O restante vai pedir pelo coletivo (estamos salvos!) dizendo ao edil: “Vereador, nós precisamos da sua força, nós precisamos de sua anuência. Lá na minha rua tá precisando de uma lombada, tá precisando de um ponto de ônibus. Mas não pode ser na frente da minha casa!”.
Mudar
É preciso mudar a política. Que mudem os políticos. Que sejam cobrados, que sejam penalizados, que sejam expurgados quando agirem fora da consonância. Mas, acima de tudo, que mudem as pessoas e que não corrompam e maculem a esperança e futuro que são nossas crianças.
Amigos do coração
A ex-prefeita e deputada bonitona eleita, Paulinha da Silva (PDT), classificou os ministros da Casa Civil, Carlos Marum, e o do Turismo, Vinicius Lummertz, como homens que têm a causa pública acima de interesses partidários. Diz que são amigos que têm o orgulho de preservar em seu coração. Que lindo e meigo.
Mergulho
Paulinha citou a dupla de bagrões do primeiro escalão do governo do presidente com cara de mordomo de vampiro que passaram por Bombinhas, conhecendo a escola integral/bilíngue que deve ser entregue no natalino mês de dezembro.
Oportunidades
Paulinha frisou que a edificação da escola, de tempo integral, é a realização do seu maior sonho. “Dar às crianças, aos jovens, oportunidades verdadeiras”.
Privatizar
O governador eleito Carlos Moisés (PSL), durante sua passagem por Brasólia, sinalizou que sua equipe estuda a privatização de empresas públicas.
Dependentes
Durante a campanha, o candidato comandante Moisés garantiu que a Celesc não iria ser privatizada ao negar informação divulgada pelo candidato Gelson Merísio (PSD).
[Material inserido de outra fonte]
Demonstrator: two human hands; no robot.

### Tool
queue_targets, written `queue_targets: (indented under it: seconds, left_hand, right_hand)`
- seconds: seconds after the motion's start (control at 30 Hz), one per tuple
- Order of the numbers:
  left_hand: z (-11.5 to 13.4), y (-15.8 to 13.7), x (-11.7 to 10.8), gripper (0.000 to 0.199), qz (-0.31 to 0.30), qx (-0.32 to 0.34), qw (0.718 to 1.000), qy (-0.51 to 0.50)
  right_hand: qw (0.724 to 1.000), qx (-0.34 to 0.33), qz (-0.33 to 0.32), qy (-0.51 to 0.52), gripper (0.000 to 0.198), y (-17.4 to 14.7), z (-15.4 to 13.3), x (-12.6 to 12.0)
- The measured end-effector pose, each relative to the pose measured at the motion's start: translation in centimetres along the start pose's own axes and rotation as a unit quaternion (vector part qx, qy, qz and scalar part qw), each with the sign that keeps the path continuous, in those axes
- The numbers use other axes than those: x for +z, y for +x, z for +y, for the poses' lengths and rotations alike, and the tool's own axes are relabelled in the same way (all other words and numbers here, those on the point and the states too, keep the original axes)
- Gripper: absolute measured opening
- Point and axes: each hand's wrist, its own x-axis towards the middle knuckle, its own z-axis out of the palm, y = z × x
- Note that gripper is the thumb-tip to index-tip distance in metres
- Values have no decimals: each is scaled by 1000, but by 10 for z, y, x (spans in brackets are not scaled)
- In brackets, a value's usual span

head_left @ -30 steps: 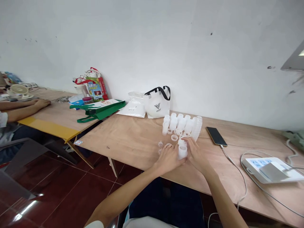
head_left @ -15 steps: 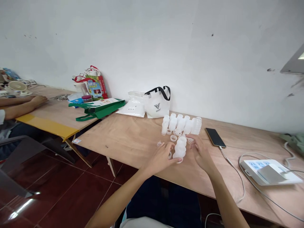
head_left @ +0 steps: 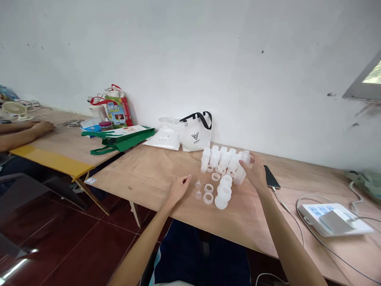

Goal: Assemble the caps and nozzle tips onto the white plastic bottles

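My right hand (head_left: 255, 172) is at the right end of a back row of white translucent ribbed bottles (head_left: 224, 158). Its thumb and fingers are around a clearer plastic bottle (head_left: 246, 157). On the bare wood to the left rests my left hand (head_left: 178, 188), fingers curled together; anything inside them is hidden. Between the hands, stacked bulging white bottles or cups (head_left: 223, 193) stand near the front. Beside them lie two white rings (head_left: 208, 198) and two small clear spouted pieces (head_left: 198, 194). More rings (head_left: 216, 177) are scattered before the back row.
A white tote bag (head_left: 195, 137) and a white plastic package (head_left: 165, 137) stand against the wall. To the right are a phone (head_left: 271, 178) on a cable and a power strip (head_left: 335, 218). A green bag (head_left: 127, 139) and another person's hand (head_left: 43, 128) are on the left table.
My left hand has left the front bottles and moved left onto the bare wood. My right hand has reached forward to the clear bottle at the row's end. The view has shifted slightly.
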Motion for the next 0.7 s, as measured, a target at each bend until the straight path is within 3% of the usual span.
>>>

Mas, na capital federal, afirmou que o grupo de transição analisa quais empresas são ‘dependentes’ do estado.
Lucas
O ex-candidato ao Senado e presidente estadual do a Santa & Bela Catarina, Lucas Esmeraldino, acompanhou o governador eleito. A coluna já comentou que Lucas deve ser um dos homens fortes do mandatário-mor no trato político.